The pale-browed treehunter shares genus Cichlocolaptes with the cryptic treehunter (C. mazarbarnetti), which is believed to be extinct.

This article follows the one-species two-subspecies model.

==Description==

The nominate subspecies of the pale-browed treehunter is about 22 cm long; subspecies C. l. holti is about 18 cm long. Both subspecies have a long dagger-like bill, and male and female plumages are alike. Adults of the nominate subspecies have a buffish white supercilium, blackish and dull buff lores, and a dark brown band behind the eye on an otherwise duff buff face. Their crown is dark brown whose feathers have obvious buff to rusty-buff shafts. They have an indistinct blackish brown collar with buff streaks. Their back is rufescent brown with long blurry buff streaks and their rump and uppertail coverts are a slightly paler brown with indistinct buff streaks. Their tail is pale rufous or cinnamon. Their wing coverts are brown with indistinct buff streaks and their flight feathers rich brown. Their throat is pale yellowish buff, their breast has strong pale buff and brown streaks, and their belly, flanks, and undertail coverts are like the breast with the streaks progressively fading. Their iris is very dark, their maxilla dusky gray, their mandible a paler brown with gray towards the tip, and their legs and feet variable from greenish gray to pale brownish. Juveniles are much like adults but with less distinct streaking on their underparts. Compared to the nominate subspecies, C. l. holti is smaller, has a wider and paler supercilium, blacker feathers in the crown, slightly more olive upperparts, a darker rufous tail, and a plain buff throat.

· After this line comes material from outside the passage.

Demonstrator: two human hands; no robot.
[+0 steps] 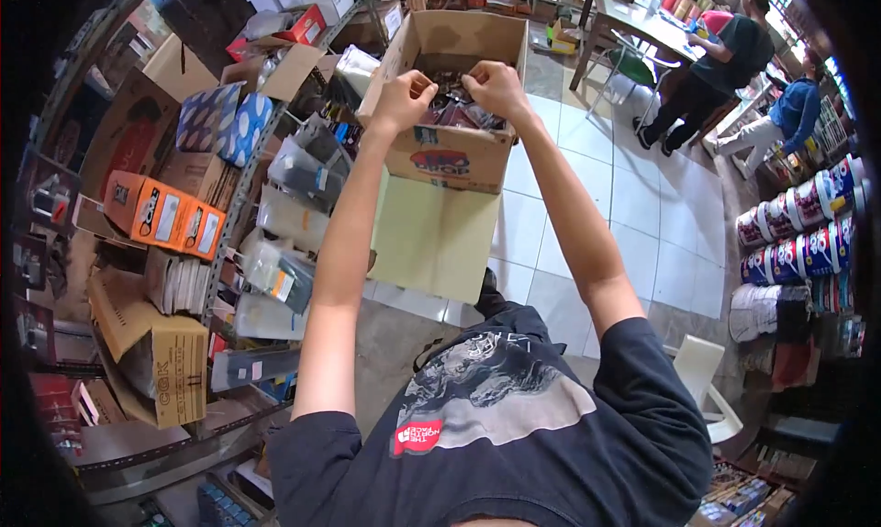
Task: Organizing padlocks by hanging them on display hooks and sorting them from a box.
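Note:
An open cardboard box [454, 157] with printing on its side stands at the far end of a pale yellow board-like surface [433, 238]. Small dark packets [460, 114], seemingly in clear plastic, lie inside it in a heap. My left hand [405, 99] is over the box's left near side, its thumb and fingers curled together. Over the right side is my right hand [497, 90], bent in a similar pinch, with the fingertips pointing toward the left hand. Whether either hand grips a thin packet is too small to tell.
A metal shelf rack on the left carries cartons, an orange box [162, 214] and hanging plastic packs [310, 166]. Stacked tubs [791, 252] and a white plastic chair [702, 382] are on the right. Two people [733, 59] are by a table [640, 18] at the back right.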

==Distribution and habitat==

The pale-browed treehunter is found in southeastern Brazil. The nominate subspecies occurs from southern Bahia south to Rio de Janeiro state. C. l. holti occurs from São Paulo state south to northeastern Rio Grande do Sul. The species inhabits humid lowland and montane evergreen forest. The nominate subspecies occurs from sea level to 1500 m while C. l. holti reaches only about 1000 m.

==Behavior==
===Movement===

The pale-browed treehunter is a year-round resident throughout its range.

===Feeding===

The pale-browed treehunter feeds on arthropods. It often, and perhaps usually, forages as a member of a mixed-species feeding flock. It feeds at any level of the forest between its understory and the subcanopy. It forages along larger limbs and branches, probing and gleaning for prey, with a strong preference for seeking it in bromeliads and other epiphytes. It sometimes goes completely into clumps of bromeliads and may hang upside-down to feed.

===Breeding===

Nothing is known about the pale-browed treehunter's breeding biology.

===Vocalization===

The songs of the two subspecies of pale-browed treehunter differ slightly in pitch. In general, they are "loud, ringing 'reep' notes, variable in number, sometimes interspersed with fast chattering notes". Their call is "a loud 'krip, shrip' ".

==Status==

The IUCN follows HBW taxonomy and so has separately assessed the "large" and "small" pale-browed treehunters. The assessements are the same: Both taxa are of Least Concern. They have large ranges and unknown population sizes that are believed to be decreasing. No immediate threats to either have been identified. Both subspecies are considered rare to locally common and each is found in several protected areas. The Atlantic Forest has undergone extensive clearing, leaving little suitable habitat for them.